I wonder about the impact on these figures by high frequency shops holding huge inventories with no long position? It would make sense for them to apply their efforts to the most liquid stocks, and these fit the bill..
'managed to beat the market by around 2 percentage points annually. It isn’t too much but it sure is better to buy these stocks in your IRA account than an index fund'.
The compounded impact of an additional 2% is huge if this is repeated over any period of time, particualrly in the sideways markets of the last decade
What does popularity have to do with anything? These happen to be many of the BIGGEST stocks around. Of course they would be popular if you have many billions of dollars lying around that you need to invest. Cant put everything in to the higher growth mid sized/smaller companies/distressed plays.
No Facebook.
This list is only about liquidity
Glad I'm not the only one with this reaction.

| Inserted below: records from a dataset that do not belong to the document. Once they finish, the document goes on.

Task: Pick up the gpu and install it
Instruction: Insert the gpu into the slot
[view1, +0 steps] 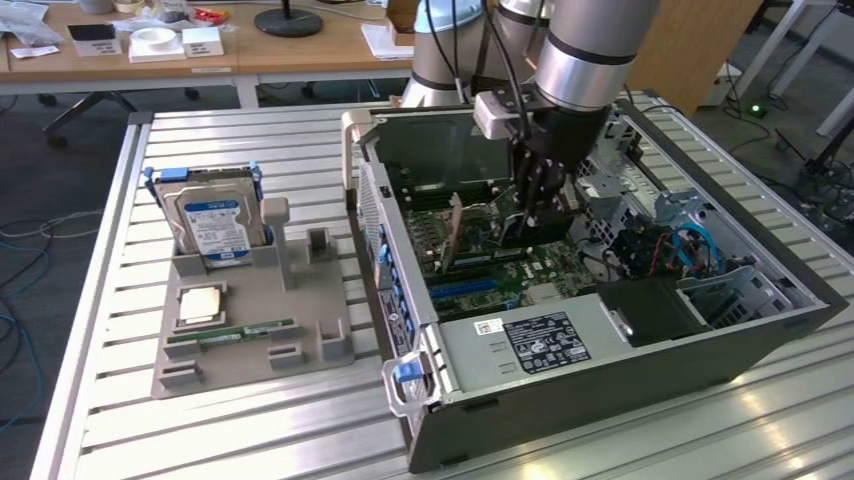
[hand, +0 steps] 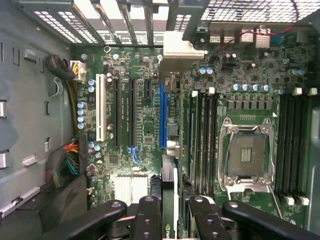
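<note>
The gpu (hand: 168, 222) is seen edge-on in the wrist view, a thin dark card with a green mark, clamped between the inner fingers (hand: 149, 215) of the gripper (hand: 173, 202); the jaws are drawn narrow, closed on the card's two faces. Beyond it the motherboard (hand: 142, 130) is laid out; a blue slot (hand: 162, 115) runs just beside the card's line, and the bare processor socket (hand: 247, 155) lies further off; whether card and slot touch cannot be told.

In the exterior view the arm (view1: 587, 60) is reached down into the open computer case (view1: 587, 340) at centre right. At centre left a grey holder (view1: 307, 310) is set on the slatted table (view1: 200, 430); a hard drive (view1: 214, 228) stands upright in it, with a processor chip (view1: 198, 305) and a memory stick (view1: 247, 330) lying flat.
</note>
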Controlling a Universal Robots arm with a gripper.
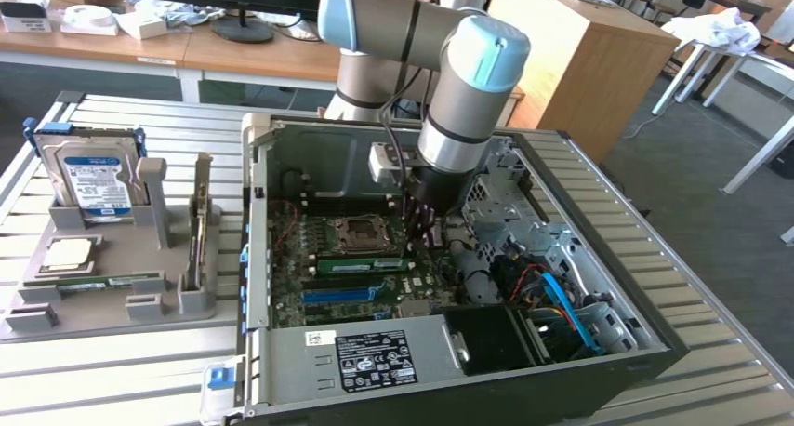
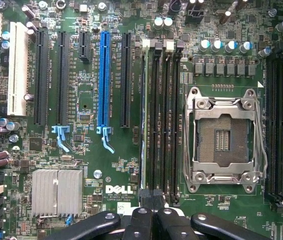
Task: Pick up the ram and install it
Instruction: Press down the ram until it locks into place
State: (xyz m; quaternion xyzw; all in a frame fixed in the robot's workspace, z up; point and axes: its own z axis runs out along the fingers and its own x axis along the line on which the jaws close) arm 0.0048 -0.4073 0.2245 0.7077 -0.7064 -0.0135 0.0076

Indeed some analysts believe that apple will close they year at 600 dollars, it's still a hot stock the 100 billion dollars in cash is one of several good fundamentals it has, of course the biggest company in the world will ultimately suffer from the law of diminishing returns, but that won't happen soon. Bank of America has good fundamentals, but in the short term it will have face the messy problem of the mortgage portfolio, JPM is the best of the all 6 big banks, it has great potential too. The Citi I don't know, it is considered by some analysts as black box. BAC is suitable for HFT, high volume and cheap, I guess APPL don't meet all the criteria for HFT.